#### Problem description
Return every line in the entries below where the word "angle" shows up.

[Records from a dataset]
----

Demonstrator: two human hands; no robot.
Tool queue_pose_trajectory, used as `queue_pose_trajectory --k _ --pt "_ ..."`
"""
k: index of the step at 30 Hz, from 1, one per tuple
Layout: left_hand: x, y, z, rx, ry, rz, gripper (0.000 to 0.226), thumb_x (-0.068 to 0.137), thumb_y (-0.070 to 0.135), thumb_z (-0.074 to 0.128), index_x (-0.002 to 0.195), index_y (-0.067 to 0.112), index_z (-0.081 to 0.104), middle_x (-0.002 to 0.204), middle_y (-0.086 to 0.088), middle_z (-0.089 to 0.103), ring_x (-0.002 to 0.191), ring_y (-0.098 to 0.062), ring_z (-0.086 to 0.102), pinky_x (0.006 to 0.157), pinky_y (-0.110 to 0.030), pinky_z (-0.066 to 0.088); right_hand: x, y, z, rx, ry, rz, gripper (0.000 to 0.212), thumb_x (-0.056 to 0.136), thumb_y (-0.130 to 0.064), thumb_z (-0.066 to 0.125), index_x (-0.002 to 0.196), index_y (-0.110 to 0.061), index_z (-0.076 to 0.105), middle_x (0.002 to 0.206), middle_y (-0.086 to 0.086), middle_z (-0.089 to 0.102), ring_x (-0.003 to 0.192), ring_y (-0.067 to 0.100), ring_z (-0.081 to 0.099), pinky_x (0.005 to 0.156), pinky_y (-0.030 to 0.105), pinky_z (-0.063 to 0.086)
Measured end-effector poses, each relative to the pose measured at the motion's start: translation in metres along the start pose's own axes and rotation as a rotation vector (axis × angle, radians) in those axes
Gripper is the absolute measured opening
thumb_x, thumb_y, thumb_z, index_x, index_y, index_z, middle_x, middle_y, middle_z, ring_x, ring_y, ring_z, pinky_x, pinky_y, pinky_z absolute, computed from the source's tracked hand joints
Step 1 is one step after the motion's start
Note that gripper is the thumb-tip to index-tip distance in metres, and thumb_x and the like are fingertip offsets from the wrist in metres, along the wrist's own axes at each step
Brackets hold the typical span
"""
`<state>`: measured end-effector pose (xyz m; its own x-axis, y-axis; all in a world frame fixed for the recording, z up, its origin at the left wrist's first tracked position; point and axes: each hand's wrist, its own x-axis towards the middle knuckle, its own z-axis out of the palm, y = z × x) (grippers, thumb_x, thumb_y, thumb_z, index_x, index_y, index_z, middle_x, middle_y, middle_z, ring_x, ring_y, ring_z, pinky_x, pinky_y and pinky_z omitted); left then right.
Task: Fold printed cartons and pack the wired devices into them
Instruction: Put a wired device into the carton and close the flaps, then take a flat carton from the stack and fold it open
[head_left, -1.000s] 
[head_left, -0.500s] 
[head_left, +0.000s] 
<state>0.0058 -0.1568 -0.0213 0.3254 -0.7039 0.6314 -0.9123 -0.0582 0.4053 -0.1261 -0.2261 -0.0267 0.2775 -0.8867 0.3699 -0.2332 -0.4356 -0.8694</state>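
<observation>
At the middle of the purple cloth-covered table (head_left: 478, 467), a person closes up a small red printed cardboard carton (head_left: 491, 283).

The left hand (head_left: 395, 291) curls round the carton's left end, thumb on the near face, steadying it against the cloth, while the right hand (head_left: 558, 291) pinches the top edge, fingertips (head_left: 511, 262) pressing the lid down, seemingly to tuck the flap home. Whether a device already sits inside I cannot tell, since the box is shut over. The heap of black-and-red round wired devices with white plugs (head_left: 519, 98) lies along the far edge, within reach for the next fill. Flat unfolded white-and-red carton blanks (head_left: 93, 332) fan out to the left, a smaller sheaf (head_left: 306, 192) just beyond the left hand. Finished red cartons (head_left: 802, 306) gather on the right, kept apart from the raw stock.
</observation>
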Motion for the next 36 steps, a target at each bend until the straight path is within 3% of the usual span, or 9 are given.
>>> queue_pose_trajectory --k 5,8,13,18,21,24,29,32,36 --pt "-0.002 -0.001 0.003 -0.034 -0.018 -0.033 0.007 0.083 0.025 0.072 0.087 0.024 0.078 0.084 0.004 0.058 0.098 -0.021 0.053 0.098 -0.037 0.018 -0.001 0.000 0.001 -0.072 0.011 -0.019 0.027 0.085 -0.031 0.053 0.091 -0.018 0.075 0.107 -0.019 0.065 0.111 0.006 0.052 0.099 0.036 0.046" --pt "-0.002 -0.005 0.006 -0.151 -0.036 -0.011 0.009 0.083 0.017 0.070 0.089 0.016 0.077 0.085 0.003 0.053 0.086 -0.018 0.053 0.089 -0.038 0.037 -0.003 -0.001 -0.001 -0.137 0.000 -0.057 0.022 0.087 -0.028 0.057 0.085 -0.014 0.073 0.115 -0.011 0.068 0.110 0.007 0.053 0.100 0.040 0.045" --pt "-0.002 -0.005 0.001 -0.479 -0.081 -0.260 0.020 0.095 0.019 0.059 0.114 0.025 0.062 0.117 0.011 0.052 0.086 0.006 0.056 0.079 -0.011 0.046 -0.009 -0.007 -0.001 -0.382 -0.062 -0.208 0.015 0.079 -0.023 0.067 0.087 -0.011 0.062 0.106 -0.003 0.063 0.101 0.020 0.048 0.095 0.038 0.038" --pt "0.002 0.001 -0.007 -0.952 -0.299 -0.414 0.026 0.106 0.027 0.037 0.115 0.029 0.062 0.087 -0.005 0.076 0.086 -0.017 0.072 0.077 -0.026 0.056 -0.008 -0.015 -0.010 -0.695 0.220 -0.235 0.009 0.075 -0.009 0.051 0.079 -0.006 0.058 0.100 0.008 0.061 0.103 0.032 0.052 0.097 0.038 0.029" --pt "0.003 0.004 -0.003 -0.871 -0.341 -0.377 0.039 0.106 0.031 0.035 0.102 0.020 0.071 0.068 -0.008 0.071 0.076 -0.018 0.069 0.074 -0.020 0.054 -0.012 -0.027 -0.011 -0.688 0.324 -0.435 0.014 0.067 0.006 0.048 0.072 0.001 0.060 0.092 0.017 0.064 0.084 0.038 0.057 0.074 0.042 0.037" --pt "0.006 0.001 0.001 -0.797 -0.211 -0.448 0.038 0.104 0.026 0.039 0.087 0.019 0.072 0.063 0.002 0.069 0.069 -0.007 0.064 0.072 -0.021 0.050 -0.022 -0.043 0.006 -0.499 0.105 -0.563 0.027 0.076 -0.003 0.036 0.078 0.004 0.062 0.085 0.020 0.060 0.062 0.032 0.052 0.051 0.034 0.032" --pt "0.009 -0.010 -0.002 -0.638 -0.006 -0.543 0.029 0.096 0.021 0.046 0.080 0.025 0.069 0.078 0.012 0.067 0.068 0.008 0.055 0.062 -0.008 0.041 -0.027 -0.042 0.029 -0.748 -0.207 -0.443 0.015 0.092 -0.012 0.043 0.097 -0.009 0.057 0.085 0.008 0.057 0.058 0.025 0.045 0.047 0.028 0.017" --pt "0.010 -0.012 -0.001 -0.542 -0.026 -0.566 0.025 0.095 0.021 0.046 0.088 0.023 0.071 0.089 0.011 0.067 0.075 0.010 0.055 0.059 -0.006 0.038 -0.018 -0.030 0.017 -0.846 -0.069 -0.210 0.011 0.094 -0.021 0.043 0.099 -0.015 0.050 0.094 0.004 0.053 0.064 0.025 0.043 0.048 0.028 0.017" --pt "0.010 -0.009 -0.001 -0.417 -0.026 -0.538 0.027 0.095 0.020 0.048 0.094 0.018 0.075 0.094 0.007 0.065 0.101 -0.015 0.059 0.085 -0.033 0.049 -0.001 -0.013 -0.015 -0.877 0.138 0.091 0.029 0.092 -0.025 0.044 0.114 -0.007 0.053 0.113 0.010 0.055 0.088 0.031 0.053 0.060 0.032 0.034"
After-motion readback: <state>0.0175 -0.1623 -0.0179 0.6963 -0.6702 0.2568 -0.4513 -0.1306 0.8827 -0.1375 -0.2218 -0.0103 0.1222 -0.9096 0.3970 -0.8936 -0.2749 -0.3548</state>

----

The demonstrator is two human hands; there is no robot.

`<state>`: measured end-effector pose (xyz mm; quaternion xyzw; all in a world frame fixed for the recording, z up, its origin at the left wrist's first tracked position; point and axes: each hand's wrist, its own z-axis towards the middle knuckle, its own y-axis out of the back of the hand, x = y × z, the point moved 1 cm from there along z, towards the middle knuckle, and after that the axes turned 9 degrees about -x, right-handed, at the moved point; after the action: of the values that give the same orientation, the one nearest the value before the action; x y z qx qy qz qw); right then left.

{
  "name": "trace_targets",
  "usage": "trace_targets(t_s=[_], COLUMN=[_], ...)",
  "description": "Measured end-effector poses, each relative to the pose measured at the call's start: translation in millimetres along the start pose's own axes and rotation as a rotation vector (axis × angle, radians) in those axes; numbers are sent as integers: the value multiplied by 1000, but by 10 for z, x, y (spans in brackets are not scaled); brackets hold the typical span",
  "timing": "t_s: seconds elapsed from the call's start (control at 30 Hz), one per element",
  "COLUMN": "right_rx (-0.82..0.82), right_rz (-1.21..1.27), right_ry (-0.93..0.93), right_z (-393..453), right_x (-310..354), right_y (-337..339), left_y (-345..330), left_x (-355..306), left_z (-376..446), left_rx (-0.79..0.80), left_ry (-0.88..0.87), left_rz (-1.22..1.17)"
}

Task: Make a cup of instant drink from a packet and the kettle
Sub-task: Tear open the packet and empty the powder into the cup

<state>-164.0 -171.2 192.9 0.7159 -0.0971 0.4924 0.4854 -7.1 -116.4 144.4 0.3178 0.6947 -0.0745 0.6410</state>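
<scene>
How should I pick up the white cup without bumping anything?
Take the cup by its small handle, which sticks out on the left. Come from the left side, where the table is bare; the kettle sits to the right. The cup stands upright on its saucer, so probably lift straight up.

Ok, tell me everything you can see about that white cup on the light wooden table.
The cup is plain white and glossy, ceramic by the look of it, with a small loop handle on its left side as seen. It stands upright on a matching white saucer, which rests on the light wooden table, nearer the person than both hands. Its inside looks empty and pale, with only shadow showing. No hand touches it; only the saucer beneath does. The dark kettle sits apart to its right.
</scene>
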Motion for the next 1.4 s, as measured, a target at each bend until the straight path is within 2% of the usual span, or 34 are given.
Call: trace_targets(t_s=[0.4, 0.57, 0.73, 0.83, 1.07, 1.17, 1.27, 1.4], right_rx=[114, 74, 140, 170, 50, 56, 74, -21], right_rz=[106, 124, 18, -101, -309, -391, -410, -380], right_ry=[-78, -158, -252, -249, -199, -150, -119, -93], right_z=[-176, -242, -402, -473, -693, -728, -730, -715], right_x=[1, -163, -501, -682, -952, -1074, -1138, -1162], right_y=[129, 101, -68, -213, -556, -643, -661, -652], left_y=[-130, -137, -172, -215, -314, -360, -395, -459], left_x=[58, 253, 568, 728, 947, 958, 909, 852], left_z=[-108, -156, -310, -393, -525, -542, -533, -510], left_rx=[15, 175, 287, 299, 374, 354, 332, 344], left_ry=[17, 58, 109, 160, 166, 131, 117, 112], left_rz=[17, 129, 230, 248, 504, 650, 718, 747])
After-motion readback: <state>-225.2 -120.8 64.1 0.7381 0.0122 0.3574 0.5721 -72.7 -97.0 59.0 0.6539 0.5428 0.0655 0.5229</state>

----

#### Response to the task
Measured end-effector poses, each relative to the pose measured at the motion's start: translation in metres along the start pose's own axes and rotation as a rotation vector (axis × angle, radians) in those axes
  "description": "Measured end-effector poses, each relative to the pose measured at the call's start: translation in millimetres along the start pose's own axes and rotation as a rotation vector (axis × angle, radians) in those axes; numbers are sent as integers: the value multiplied by 1000, but by 10 for z, x, y (spans in brackets are not scaled); brackets hold the typical span",

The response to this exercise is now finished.